» **ACTIVITY**
Within the material below, locate the line with "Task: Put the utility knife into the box" and the line with "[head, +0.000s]", then return those two lines and all lines between them, exactly as written.

» **INPUT FOR THIS TASK**

========

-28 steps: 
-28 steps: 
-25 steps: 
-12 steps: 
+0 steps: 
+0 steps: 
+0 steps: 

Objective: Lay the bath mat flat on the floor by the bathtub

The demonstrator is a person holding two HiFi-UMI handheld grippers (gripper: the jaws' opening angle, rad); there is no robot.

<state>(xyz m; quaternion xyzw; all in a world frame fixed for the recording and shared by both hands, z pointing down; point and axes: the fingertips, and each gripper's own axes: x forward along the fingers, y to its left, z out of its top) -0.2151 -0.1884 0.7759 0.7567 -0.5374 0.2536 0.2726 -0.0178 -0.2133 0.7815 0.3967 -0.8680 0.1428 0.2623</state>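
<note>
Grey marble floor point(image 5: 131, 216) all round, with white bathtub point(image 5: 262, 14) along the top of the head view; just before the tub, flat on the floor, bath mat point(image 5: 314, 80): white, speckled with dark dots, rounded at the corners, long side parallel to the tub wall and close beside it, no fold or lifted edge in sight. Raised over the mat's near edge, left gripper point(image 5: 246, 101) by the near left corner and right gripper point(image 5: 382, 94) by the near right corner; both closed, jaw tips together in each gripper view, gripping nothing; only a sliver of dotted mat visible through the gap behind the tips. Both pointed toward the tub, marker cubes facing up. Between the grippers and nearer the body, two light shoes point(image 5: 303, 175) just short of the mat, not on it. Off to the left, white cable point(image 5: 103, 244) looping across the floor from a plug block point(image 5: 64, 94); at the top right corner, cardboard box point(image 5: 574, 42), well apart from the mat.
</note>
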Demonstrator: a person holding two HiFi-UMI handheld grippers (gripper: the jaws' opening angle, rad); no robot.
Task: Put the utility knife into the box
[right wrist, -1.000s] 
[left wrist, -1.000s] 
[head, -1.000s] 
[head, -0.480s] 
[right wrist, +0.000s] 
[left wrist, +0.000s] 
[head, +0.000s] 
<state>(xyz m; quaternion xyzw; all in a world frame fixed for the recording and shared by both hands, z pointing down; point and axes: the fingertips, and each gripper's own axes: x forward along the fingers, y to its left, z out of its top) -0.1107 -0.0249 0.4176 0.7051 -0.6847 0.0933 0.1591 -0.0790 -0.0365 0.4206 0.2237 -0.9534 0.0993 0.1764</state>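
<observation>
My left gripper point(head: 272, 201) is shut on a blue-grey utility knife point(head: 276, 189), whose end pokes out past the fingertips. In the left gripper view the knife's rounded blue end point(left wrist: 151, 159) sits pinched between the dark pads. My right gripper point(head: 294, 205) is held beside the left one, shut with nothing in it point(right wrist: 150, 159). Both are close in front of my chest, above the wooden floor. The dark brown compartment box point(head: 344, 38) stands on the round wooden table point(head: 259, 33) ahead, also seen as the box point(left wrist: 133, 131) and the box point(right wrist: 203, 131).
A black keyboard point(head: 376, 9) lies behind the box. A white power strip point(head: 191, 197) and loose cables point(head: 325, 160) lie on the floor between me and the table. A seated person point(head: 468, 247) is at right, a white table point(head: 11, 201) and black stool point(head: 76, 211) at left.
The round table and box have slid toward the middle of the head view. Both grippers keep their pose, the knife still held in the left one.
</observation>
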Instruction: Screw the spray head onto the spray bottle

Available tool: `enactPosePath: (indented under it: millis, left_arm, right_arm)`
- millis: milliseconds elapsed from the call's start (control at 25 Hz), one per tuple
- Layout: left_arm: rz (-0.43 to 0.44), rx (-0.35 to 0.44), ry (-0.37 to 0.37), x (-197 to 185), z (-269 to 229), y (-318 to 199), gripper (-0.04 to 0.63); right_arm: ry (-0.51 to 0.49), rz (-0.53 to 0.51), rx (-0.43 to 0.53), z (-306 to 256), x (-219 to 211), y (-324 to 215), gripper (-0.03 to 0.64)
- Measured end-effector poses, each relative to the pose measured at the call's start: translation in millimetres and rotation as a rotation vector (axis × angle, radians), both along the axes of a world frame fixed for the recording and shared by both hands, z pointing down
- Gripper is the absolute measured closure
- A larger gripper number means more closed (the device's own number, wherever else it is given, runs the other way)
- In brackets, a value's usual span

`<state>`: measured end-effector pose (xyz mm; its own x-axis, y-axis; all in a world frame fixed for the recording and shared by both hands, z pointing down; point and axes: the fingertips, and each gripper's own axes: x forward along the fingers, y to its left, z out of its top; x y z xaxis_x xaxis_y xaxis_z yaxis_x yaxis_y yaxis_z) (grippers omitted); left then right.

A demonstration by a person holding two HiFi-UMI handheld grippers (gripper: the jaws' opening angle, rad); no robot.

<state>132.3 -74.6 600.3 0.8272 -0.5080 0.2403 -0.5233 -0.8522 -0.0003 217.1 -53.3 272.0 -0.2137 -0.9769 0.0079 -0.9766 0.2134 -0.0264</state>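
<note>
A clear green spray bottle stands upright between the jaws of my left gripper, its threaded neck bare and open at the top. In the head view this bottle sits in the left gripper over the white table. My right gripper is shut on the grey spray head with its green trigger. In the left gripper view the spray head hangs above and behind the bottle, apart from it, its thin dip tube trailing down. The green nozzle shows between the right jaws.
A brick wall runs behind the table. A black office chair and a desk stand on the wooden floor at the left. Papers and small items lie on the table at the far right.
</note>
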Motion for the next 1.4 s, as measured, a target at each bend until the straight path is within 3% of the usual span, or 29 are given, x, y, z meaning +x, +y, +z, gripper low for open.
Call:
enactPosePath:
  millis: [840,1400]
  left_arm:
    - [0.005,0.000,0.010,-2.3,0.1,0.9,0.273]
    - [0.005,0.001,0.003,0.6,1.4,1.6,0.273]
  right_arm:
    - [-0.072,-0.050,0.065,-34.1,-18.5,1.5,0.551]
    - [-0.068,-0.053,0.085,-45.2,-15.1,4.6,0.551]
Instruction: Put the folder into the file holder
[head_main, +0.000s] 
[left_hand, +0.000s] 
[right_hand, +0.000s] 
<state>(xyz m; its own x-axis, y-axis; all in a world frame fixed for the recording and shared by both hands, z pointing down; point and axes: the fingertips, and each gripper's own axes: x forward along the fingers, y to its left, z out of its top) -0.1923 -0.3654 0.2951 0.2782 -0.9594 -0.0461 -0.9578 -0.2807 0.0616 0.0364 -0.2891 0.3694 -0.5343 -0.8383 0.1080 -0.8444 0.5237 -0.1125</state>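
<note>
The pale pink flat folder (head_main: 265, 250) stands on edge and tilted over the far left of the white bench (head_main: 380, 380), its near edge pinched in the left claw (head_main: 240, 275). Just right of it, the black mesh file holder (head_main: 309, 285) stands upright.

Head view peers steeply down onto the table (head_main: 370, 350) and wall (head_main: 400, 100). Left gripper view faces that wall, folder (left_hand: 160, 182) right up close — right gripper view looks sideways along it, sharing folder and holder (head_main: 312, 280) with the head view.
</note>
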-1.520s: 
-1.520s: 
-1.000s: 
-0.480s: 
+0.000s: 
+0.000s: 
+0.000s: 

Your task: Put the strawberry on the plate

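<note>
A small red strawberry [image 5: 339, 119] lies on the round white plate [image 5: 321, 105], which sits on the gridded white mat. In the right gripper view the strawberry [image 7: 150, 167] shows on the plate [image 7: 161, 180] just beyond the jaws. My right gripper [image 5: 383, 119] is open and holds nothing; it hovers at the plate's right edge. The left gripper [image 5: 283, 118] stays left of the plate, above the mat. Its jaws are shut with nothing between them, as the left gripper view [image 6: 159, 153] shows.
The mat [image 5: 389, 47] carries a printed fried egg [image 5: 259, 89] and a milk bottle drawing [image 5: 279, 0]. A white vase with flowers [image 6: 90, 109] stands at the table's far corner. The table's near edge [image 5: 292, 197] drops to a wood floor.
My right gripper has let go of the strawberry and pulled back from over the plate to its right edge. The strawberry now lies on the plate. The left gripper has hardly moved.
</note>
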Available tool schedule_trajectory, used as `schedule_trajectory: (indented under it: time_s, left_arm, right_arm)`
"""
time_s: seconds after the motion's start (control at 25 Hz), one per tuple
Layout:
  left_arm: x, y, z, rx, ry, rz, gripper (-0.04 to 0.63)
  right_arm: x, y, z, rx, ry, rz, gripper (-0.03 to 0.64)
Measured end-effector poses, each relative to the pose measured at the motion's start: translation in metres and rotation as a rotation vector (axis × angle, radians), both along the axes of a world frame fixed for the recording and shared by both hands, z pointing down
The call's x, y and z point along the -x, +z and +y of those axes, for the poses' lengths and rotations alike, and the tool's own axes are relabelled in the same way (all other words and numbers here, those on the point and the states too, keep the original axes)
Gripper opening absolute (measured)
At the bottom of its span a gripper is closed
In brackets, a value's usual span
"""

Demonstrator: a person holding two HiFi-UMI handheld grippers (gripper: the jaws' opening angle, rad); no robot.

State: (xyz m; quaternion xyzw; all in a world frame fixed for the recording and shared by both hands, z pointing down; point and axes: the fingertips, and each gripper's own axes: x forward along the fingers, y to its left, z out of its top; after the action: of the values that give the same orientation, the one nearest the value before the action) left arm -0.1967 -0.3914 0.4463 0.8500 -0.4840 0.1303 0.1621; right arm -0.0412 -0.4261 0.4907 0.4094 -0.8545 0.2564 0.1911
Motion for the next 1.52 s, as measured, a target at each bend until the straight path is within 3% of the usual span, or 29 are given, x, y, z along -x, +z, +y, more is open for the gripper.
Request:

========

» **RESPONSE FOR THIS EXERCISE**
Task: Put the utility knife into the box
[right wrist, -1.000s] 
[left wrist, -1.000s] 
[head, -1.000s] 
[head, -0.480s] 
[right wrist, +0.000s] 
[left wrist, +0.000s] 
[head, +0.000s] 

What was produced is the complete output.